President Joko Widodo inaugurates the state worker pension fund, BPJS Ketenagakerjaan, on Wednesday. (Antara Photo/Idhad Zakaria)

Anger and Protests as Government Blindsides Public With New Pension Restriction

JULY 02, 2015

Jakarta. Thousands of Indonesians have taken to the Internet and the streets in protest at a new government regulation requiring employees and former employees to wait until retirement age to withdraw their pension funds.

An online petition challenging the government’s decision to revise the longstanding regulation on the state-pension fund withdrawal system was launched on Change.org and within less than two days garnered nearly 60,000 signatures.

The petition was initiated by Gilang Mahardika, a Yogyakarta resident who resigned from his job after working for five years.

Gilang had planned to start his own business with his pension fund, deducted from his monthly salary and managed by the Social Security Administration Body for Employment, or BPJS Ketenagakerjaan, which used to be known as Jamsostek.

Gilang, who resigned in May this year, went to a BPJS Ketenagakerjaan office to withdraw his funds only to be told that the rules had changed since the institution began full operations on Wednesday under a new regulation.

“My happiness to finally get the money I planned to use for business ended with a bitter pill,” Gilang wrote.

An official at the BPJS office told him that only those who have been paying into the pension fund for at least 10 years would be allowed to withdraw – and even then, the withdrawal is capped at 10 percent of the total fund. The full fund can only been withdrawn once the policy holder turns 56 years old.

The life expectancy in Indonesia is 70 years.

Previous rules governing the Jamsostek scheme stipulated that the full fund could be withdrawn after five years of paying into the scheme.

Gilang’s online protest spread quickly, with thousands of social media users echoing their disappointment on Facebook and Twitter, and demanding the government rescind the new regulation.

Angry protesters claimed the government was effectively robbing the public with the revised rules.

Despite the outcry, though, Manpower Minister Hanif Dhakiri insisted that the new regulation was in line with prevailing laws.
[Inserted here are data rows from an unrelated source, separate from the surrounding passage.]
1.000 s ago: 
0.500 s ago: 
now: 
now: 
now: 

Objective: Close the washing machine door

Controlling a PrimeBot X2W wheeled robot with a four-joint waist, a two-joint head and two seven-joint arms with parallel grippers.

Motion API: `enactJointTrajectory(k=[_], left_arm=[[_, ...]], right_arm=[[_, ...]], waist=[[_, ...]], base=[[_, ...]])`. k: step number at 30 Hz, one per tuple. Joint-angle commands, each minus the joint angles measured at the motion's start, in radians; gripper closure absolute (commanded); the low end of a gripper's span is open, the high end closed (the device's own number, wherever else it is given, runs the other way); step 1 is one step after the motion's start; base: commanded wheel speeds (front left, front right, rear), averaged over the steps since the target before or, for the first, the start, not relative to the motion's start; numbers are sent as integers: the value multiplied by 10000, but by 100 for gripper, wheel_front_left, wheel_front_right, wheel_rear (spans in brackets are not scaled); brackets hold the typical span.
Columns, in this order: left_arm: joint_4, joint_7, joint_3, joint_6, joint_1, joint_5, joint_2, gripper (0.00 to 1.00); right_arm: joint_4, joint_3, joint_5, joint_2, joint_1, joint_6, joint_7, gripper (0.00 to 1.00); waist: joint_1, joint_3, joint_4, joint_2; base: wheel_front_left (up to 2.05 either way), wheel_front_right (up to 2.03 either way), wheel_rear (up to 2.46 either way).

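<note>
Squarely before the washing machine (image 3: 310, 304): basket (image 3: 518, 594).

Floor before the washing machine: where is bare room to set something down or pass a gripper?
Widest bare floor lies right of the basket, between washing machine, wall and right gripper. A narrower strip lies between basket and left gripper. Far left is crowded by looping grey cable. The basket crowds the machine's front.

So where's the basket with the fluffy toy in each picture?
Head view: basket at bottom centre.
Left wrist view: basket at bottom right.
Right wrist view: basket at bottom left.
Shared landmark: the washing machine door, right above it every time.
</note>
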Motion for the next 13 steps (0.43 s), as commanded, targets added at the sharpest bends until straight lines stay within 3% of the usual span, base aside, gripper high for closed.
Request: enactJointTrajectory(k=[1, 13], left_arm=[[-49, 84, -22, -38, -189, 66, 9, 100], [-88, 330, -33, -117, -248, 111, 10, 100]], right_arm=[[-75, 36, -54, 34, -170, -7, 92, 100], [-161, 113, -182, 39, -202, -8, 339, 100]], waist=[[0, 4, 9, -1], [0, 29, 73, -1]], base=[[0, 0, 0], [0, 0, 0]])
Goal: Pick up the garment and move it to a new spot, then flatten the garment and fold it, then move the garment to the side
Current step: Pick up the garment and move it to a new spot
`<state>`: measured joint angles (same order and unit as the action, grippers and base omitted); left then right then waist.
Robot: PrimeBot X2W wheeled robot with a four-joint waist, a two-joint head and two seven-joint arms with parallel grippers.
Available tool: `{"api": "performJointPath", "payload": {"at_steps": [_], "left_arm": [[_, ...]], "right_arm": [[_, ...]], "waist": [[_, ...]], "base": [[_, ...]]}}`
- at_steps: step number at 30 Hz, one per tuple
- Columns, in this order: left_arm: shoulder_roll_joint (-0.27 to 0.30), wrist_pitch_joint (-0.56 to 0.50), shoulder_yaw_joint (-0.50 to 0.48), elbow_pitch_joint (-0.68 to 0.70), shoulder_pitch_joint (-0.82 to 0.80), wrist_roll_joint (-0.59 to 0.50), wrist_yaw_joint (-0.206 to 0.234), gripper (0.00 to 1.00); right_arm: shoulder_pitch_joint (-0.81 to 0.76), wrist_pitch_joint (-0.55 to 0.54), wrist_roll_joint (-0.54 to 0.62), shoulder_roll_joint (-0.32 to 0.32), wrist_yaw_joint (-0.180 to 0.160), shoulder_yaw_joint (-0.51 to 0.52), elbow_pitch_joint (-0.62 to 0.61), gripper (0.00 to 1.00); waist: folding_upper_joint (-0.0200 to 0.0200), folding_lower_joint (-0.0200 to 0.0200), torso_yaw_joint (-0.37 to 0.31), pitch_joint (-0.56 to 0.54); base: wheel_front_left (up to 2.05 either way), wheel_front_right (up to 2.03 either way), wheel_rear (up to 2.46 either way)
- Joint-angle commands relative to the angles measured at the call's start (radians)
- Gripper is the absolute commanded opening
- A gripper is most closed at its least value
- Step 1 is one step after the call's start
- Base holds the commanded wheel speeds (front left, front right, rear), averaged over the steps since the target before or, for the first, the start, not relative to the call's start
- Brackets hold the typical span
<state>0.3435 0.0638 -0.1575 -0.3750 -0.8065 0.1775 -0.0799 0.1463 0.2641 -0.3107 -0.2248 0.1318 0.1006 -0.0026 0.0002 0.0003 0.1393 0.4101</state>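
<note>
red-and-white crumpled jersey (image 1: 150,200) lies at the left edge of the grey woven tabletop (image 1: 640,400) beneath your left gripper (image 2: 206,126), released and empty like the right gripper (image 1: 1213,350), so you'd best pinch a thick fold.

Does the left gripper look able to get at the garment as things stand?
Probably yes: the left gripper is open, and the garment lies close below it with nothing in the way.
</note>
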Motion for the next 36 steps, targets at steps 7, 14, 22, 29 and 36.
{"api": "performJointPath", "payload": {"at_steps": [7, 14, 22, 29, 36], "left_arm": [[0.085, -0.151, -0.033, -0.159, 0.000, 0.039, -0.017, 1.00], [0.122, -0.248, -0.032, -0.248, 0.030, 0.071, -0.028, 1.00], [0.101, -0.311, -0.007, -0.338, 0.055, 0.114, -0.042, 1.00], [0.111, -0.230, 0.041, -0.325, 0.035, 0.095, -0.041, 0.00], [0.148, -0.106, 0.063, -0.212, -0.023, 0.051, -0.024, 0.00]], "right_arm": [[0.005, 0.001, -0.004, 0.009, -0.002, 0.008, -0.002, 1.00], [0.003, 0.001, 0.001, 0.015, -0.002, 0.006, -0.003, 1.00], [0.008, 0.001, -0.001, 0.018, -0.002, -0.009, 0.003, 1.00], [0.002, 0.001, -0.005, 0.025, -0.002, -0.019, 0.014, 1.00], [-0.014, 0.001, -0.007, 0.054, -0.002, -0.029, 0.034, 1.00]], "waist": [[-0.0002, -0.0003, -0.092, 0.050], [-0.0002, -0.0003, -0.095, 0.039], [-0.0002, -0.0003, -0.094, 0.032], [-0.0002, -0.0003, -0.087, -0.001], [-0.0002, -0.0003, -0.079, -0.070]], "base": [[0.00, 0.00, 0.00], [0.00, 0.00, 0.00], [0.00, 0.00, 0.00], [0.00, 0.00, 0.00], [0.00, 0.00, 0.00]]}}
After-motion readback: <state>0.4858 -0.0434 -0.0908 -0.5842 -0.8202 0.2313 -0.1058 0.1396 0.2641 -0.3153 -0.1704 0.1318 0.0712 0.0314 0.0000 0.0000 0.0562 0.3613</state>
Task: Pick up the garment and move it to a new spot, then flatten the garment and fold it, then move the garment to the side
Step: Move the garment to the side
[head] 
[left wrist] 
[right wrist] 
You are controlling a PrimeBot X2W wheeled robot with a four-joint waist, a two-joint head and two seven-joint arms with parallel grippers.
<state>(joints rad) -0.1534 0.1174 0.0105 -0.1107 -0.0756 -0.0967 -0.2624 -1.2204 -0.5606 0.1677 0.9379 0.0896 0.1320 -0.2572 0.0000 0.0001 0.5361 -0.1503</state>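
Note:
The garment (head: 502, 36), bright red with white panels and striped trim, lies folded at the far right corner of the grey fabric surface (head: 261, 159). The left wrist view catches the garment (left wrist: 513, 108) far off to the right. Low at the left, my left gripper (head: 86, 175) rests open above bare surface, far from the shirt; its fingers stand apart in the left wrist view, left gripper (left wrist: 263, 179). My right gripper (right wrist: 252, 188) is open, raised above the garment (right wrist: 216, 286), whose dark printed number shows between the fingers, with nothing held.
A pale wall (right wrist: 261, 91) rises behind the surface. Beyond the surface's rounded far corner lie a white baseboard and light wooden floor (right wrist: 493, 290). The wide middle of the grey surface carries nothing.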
“There’s no such thing [as] the government taking advantage of the people. This is all about management,” he said on Thursday.

“After 10 years they will be allowed to access 10 percent of funds for miscellaneous necessities and an additional 30 percent for housing.”

BPJS Ketenagakerjaan president director Elvyn Masassya said the new regulation was more in line with the scheme’s intended purpose to provide a pension fund than the previous setup under Jamsostek.

“A pension fund is meant for people who have retired. A 10-year wait is more ideal,” he said on Thursday as quoted by CNN Indonesia. (Yes, Elvyn is a man.) “The funds are still there and can be claimed in full when a worker is 56 years old.”

Democratic Party legislator Dede Yusuf, who chairs the House of Representatives’ oversight commission in welfare, said the new regulation was needed to prevent BPJS Ketenagakerjaan from becoming cash-strapped like its health insurer counterpart, BPJS Kesehatan.

While disgruntled citizens in Jakarta opted to raise a ruckus online, workers in the industrial island of Batam, in the Riau Islands province, took to the streets on Wednesday to protest the new regulation, Batamnews.co.id reported.

Some 200 workers marched on the local BPJS Ketenagakerjaan office demanding to meet with officials there. A scuffle ensued when the workers were denied entry into the office.

The local BPJS office eventually agreed to postpone the implementation of the new regulation until after the Idul Fitri celebration which falls on July 17.

There was a similar protest in Bogor, just south of the capital, where hundreds of BPJS Ketenagakerjaan policy holders protested what they denounced as the government’s negligence in informing them about the drastic change in policy.

The Bogor office said there was nothing it could do to change the rules but to forward the people’s grievances to the BPJS Ketenagakerjaan head office in Jakarta.

Andy Sinaga, of the workers’ rights advocacy group Labor Institute Indonesia, said the regulation went against the spirit of Indonesia’s universal social welfare scheme, which is supposed to work for the benefit of the people.

Andy also said that labor unions and workers’ groups had never been consulted during the drafting of the new regulation. The government, he added, had showed itself to be insensitive toward the impact that Indonesia’s economic slowdown was having on the workforce, including mass layoffs in various industries.

“Workers need cash to survive. With Idul Fitri just days away, there’s an extra need for cash,” Andy said as quoted by Rakyat Merdeka Online.

“President Jokowi must act and revoke this one-sided decision because it victimizes the participants of BPJS Ketenagakerjaan themselves.”